Work to be completed —
Pull every line that includes the word "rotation" from the data.

BEGIN Supplied data

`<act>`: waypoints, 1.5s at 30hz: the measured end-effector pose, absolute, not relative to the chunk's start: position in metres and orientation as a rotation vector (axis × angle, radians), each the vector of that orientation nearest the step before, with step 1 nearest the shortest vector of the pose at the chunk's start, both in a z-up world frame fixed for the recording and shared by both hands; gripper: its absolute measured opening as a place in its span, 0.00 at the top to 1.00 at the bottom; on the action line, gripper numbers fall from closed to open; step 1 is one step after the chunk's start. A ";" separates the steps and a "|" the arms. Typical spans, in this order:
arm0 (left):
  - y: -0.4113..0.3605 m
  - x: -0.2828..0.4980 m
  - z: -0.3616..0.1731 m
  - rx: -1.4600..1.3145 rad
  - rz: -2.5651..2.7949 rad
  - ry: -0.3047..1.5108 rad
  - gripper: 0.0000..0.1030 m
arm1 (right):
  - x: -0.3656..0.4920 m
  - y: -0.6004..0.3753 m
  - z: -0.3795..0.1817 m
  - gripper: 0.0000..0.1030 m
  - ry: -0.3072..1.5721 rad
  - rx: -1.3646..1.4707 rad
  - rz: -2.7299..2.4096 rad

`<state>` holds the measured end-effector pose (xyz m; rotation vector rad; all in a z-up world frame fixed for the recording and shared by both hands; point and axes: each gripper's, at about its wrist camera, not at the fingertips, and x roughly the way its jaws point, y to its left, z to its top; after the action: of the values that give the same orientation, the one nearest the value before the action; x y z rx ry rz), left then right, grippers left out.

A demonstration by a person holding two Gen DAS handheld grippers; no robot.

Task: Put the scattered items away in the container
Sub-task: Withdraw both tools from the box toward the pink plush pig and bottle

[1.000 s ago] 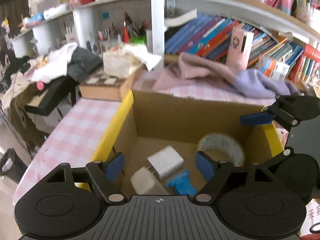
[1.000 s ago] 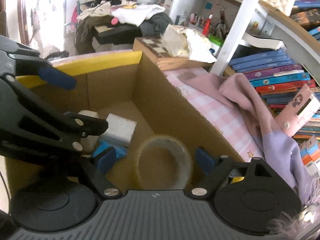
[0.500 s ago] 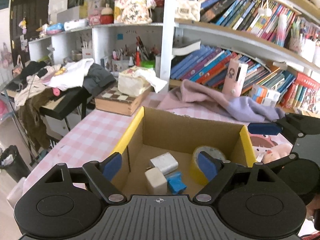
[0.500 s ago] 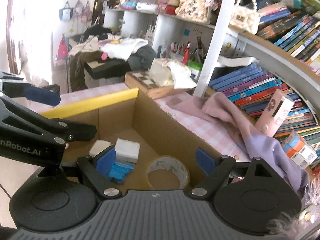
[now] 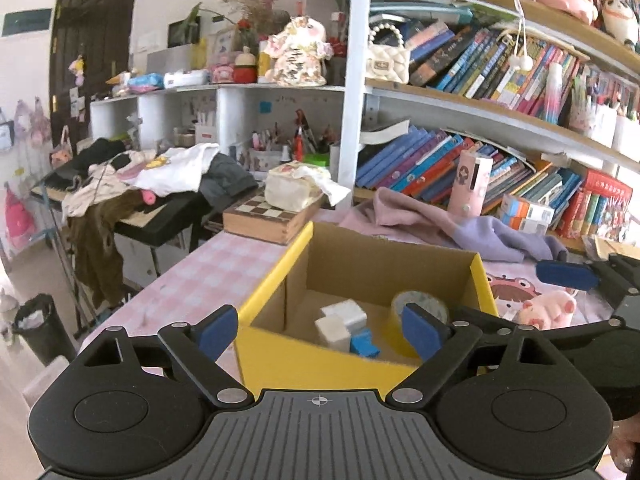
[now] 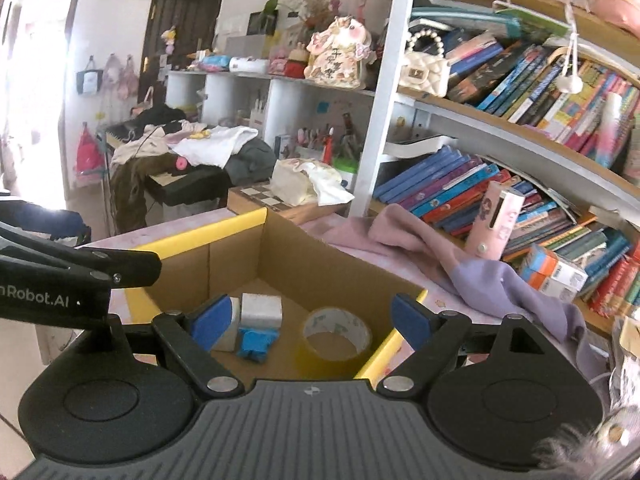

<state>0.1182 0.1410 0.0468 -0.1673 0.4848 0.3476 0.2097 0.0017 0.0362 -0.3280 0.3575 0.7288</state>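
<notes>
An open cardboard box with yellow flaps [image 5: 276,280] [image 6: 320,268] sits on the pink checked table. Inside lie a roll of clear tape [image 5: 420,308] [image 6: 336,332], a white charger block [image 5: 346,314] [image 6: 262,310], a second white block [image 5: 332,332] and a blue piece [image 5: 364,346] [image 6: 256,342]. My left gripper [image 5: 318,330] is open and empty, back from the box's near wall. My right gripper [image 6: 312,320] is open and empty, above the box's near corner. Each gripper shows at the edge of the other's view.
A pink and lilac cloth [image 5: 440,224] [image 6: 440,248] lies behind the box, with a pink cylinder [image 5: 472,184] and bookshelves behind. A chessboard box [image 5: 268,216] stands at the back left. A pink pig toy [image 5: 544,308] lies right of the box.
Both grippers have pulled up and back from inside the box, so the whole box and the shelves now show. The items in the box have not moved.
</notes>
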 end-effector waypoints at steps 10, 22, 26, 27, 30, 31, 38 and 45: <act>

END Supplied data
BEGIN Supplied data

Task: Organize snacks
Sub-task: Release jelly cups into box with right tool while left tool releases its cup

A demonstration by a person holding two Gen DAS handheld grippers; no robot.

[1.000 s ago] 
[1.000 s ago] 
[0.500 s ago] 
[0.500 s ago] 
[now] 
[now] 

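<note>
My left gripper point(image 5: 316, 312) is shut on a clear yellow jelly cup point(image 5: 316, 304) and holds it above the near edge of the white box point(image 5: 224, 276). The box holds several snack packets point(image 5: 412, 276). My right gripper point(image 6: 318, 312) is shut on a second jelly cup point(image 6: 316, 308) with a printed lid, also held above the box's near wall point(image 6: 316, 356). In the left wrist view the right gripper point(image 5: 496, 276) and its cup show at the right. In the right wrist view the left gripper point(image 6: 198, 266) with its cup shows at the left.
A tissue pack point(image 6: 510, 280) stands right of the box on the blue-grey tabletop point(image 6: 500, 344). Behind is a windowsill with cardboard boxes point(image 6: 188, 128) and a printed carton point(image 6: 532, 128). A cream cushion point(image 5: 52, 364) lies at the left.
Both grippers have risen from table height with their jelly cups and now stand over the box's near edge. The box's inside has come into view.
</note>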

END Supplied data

Answer space —
`<act>`: waypoints, 1.5s at 30hz: the measured end-effector pose, absolute, not relative to the chunk's start: position in metres and orientation as a rotation vector (axis × angle, radians), each the vector of that orientation nearest the step before, with step 1 nearest the shortest vector of the pose at the chunk's start, both in a z-up world frame fixed for the recording and shared by both hands; gripper: its absolute measured opening as a place in its span, 0.00 at the top to 1.00 at the bottom; on the action line, gripper numbers fall from closed to open; step 1 is one step after the chunk's start. A ";" separates the steps and a "|" the arms. Typical spans, in this order:
`<state>` holds the measured end-effector pose (xyz m; rotation vector rad; all in a z-up world frame fixed for the recording and shared by both hands; point and axes: each gripper's, at about its wrist camera, not at the fingertips, and x roughly the way its jaws point, y to its left, z to its top; after the action: of the values that give the same orientation, the one nearest the value before the action; x y z rx ry rz), left then right, grippers left out.

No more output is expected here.